Pakistan shot down Indian aircraft in retaliation and captured a pilot and the country’s prime minster, Imran Khan, then offered talks and peace. The pilot was released and handed over to India on March 1 as a goodwill gesture. On the one hand, this shows the weakness and isolation of the Pakistani state but, on the other, it hopes through this manoeuvre to benefit both regionally and globally. Many on the Pakistani left praised this and supported the tactical move of the government, giving it a left cover. This is not only dishonest, it is self-defeating at well. Failing to expose the whole hypocrisy of the Pakistan state, failing to point to the violation and denial of democratic rights of the Baloch, Pashtun, Sindhi and Mohajar peoples within Pakistan plays into the hands of the cynics of the government who present themselves as rational “defenders of the nation” or the Kashmiri people.

In reality, not only India, but also Pakistan has denied the Kashmiri people the right to decide the fate of their own country. No wonder either that the Kashmiris are not happy with the Pakistani way of controlling and looting their resources. Indeed, Pakistan actually aims to divide the Kashmiri national struggle along religious lines, thereby harming it with the intention to make it just a tool in the struggle for regional power.

We socialists oppose the war. The workers, the youth, the popular masses of India and Pakistan must not allow themselves to become tools in the clashes between the nationalist bourgeois leaders. A war would only serve the capitalists and the ruling elites. At the same time, as much as we oppose such a war, we must not give any credit to the so-called “peace” politics of those governments; they are only a means to present their class interests as forms of “national defence”.

In order to bring real peace to the region, we, Pakistani and Indian leftists, workers, youth and all the oppressed, must solidarise with the Kashmiri people. It is they who have faced the effects of occupation and power clashes between India and Pakistan for decades. The recent intensification of tensions and the situation, which the ordinary Kashmiri face on both sides of the Line of Control, demonstrate this. A military escalation between India and Pakistan could devastate their whole country, making it a bloody battle ground.

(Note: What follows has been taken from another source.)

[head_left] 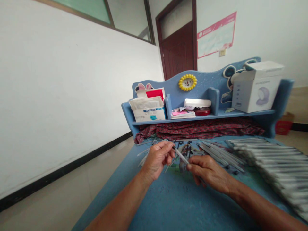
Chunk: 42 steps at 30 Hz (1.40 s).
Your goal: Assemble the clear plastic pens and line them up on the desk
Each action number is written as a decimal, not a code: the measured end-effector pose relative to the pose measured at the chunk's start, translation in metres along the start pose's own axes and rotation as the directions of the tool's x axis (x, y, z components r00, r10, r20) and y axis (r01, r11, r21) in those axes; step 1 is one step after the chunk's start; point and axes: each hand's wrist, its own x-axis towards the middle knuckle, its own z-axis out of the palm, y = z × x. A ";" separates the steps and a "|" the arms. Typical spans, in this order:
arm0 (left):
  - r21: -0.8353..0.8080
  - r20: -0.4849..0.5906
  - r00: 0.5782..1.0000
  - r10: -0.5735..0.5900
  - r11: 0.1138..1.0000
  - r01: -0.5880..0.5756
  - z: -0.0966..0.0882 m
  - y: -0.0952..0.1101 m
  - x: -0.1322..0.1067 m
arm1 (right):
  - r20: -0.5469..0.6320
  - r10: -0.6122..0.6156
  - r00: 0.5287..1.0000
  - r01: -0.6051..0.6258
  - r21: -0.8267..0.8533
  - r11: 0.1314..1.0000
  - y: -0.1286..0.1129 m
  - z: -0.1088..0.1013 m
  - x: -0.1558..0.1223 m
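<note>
A person's left hand (157, 158) and right hand (209, 173) hold a thin grey tube (181, 155) between them, just above a blue tabletop (173, 199). The left hand's fingers are pinched closed on the tube's upper end. The right hand is curled nearly shut, with thumb and forefinger gripping the lower end.

The tube's long axis runs on a diagonal across the frame, from the left fingertips down and to the right into the right hand. It lies close to level with the tabletop. Which end is the tip cannot be told, because the piece is small and slightly blurred.

The risk appears to lie in the fingertip grip. A piece this slender, held only at its ends, could slip from a pinch and drop among the loose pieces (216, 154) scattered just beyond the hands, where it would be hard to pick out. Uneven pressure from the two hands might also bend it. A wide sweep of the right forearm could disturb the stacked tubes (276, 163) lying near it on the right.

Behind the hands, a plaid cloth (199, 128) lies bunched under a blue shelf (204, 115) that carries a white box (256, 88).
</note>
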 end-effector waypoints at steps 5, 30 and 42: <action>0.051 -0.051 0.999 0.010 0.999 -0.008 0.000 -0.001 0.001 | 0.010 0.001 1.000 -0.001 -0.050 0.999 -0.003 0.001 0.001; 0.080 0.005 1.000 -0.016 0.997 0.016 0.001 0.001 0.000 | 0.014 0.005 1.000 -0.004 -0.061 0.998 -0.004 -0.001 0.001; 0.088 0.025 1.000 -0.002 0.996 -0.001 -0.001 0.002 0.000 | 0.017 0.006 1.000 -0.005 -0.057 0.998 -0.005 0.000 0.001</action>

Without the withdrawal of the Indian and Pakistani armies from Kashmir, there will be no peace on the subcontinent. Without this, the Kashmiri cannot decide their own fate freely, cannot exercise their right of self-determination.

While we recognise and defend the right of the guerillas to resist the occupation forces, we propose a different political strategy; a strategy of class solidarity and common struggle to win the Indian and Pakistan working classes to fight for the right of self determination and independence. We advocate a mass working class and popular struggle of the Kashmiri workers, peasants and poor, linking the struggle for self-determination to the struggle for a socialist future. It is the duty of every socialist in India and Pakistan to support the Kashmiri struggle for their independence and to link it to the struggle against imperialist exploitation and for a Socialist Confederation of South Asia.